# How to get a teaching job in ten days - the link



## synthia

I was wrong, the article I wanted wasn't in either of the sites I mentioned, but I found it on Transitions Abroad.

How to get a teaching job in ten days

The other two sites are ajarn  especially good for the articles teachers write though way too full of flashing ads, and tefldaddy.


----------



## chicowoodduck

*Good Information*

I think your nickname should be "411," Synthia!  Thanks for the site information. Although I'm not in the job search market at this time, it still made for good reading. If one follows all of the various threads, it turns into a wealth of good, practicle information for job seekers.


----------



## synthia

Glad to help.

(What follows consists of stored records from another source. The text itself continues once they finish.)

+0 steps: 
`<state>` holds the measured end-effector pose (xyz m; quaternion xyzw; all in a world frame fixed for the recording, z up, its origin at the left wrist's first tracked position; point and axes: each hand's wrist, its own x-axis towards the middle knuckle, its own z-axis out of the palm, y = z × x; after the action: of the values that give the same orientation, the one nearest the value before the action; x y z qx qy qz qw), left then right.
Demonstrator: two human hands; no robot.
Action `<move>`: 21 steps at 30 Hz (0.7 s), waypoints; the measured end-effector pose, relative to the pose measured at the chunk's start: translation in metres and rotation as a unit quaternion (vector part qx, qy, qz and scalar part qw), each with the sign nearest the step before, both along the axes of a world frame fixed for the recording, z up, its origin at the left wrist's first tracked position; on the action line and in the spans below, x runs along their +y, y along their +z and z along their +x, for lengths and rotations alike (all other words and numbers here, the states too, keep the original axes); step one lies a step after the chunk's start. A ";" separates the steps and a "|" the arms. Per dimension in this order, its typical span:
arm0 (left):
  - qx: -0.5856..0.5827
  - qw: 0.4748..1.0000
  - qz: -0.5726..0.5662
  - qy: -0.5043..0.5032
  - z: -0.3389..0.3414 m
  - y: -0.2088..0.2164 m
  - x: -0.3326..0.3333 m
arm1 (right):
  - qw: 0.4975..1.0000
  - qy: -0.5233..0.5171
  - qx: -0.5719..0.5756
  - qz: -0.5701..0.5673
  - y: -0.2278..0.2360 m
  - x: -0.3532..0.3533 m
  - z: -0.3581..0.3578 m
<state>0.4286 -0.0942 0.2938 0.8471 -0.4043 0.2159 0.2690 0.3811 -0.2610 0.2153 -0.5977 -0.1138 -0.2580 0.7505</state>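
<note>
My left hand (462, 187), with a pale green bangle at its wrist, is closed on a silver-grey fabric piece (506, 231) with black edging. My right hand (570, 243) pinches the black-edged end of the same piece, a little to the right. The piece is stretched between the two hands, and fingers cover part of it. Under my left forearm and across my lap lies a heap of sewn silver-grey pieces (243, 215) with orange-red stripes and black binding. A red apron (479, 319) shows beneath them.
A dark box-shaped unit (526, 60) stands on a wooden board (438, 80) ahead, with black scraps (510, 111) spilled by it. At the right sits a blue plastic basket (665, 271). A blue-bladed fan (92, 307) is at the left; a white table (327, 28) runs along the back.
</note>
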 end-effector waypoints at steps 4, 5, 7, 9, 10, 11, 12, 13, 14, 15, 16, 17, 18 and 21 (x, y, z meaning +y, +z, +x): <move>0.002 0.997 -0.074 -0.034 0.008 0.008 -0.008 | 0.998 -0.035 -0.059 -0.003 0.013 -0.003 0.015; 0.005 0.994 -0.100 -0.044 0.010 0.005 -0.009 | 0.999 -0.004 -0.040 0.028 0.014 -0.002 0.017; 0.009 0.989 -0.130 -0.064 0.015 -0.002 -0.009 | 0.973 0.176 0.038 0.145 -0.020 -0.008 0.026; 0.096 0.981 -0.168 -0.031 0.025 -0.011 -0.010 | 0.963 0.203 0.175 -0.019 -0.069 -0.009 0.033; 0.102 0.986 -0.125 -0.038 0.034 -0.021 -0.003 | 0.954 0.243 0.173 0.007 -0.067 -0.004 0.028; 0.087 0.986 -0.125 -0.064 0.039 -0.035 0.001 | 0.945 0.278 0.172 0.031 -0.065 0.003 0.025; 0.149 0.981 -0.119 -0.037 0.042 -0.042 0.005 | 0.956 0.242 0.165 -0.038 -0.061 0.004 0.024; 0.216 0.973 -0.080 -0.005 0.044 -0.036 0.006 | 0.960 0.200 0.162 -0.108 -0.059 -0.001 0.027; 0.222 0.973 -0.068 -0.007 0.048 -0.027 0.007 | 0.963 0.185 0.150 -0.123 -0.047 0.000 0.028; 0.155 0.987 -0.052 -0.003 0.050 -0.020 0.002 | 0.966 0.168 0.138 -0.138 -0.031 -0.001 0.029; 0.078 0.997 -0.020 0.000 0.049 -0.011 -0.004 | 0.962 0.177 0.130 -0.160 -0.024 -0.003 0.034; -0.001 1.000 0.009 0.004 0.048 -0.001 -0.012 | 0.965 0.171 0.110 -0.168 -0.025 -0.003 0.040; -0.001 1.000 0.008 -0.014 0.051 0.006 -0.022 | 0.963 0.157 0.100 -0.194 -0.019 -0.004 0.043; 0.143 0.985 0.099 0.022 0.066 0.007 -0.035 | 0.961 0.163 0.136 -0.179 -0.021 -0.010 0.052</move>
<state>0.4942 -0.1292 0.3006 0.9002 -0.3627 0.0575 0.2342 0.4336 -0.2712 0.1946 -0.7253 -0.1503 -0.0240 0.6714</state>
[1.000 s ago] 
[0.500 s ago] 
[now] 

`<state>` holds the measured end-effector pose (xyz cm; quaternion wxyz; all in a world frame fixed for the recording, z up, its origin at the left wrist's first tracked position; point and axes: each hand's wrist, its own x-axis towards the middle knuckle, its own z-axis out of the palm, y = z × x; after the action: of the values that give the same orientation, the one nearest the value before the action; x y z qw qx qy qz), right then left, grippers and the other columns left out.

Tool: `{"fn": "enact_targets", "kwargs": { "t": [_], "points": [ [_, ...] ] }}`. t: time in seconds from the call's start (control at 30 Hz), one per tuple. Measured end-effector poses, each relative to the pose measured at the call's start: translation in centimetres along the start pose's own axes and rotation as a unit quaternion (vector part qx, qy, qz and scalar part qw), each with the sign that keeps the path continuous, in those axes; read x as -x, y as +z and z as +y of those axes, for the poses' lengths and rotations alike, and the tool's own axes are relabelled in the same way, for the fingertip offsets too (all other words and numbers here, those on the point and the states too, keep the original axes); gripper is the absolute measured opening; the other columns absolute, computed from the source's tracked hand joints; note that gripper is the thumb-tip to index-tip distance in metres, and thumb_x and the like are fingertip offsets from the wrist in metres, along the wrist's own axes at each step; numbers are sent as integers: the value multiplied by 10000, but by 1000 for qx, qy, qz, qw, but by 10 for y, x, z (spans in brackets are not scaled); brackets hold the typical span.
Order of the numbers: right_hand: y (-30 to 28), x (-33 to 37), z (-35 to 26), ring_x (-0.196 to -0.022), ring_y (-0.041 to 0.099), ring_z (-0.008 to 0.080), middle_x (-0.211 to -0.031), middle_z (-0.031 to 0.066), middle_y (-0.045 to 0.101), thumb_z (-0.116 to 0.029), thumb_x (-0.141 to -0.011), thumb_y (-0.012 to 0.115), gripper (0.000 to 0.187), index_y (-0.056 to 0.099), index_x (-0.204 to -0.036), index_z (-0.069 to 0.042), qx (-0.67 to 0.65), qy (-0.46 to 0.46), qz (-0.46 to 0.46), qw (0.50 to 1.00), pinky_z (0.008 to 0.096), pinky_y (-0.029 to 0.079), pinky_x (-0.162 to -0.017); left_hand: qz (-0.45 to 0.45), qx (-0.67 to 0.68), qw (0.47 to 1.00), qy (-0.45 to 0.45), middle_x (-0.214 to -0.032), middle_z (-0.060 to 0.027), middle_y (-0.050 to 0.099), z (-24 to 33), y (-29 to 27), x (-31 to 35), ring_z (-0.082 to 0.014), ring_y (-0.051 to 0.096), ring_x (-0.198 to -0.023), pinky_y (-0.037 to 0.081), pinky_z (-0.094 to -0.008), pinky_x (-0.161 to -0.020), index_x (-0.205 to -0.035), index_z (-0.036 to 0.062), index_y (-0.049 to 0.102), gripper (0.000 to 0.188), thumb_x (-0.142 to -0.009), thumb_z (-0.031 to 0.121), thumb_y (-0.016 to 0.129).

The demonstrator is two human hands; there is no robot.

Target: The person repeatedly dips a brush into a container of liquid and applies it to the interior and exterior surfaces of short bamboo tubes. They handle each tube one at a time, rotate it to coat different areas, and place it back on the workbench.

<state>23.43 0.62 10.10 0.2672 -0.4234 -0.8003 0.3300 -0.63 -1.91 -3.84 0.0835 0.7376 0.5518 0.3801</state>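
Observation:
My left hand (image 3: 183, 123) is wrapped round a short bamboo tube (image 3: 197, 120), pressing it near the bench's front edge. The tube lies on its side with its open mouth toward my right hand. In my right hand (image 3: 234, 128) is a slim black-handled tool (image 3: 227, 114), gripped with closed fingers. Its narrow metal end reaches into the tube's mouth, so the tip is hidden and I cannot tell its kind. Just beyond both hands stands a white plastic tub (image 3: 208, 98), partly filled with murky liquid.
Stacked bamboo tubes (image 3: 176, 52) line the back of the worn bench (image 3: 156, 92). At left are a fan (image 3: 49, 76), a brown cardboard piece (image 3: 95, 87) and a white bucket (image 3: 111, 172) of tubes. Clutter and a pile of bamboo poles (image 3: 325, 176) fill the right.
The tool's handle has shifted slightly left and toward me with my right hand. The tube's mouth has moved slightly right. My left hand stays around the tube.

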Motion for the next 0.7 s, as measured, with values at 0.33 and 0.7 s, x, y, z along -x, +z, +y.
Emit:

I know people who have taken the advice for finding work in Bangkok and used it in other countries, such as China.


----------



## annamartha

Oh, that was a great article. I'll be sure to wear the all-important tie! Have you ever noticed how much harder it is to describe what is appropriate dress for a woman. If you say 'suit' for a man, everyone knows what that is. If you say 'suit' for a woman, she can find something that looks more like it belongs on a streetwalker than in an office. Remember Ally McBeal?


----------



## wepouys

*forum engine*

Hello ! 
Sorry to bother you. I found this forum when looking through google for forums to use. I need 
to install a forum on my website but I cannot find where it is sold. 

Where did you get this one 

Thanks for any assistance


----------



## synthia

Welcome to the forum. If you scroll to the very bottom of this page you will find the name of the forum product, vBulletin. Google that and you should be able to find them.


----------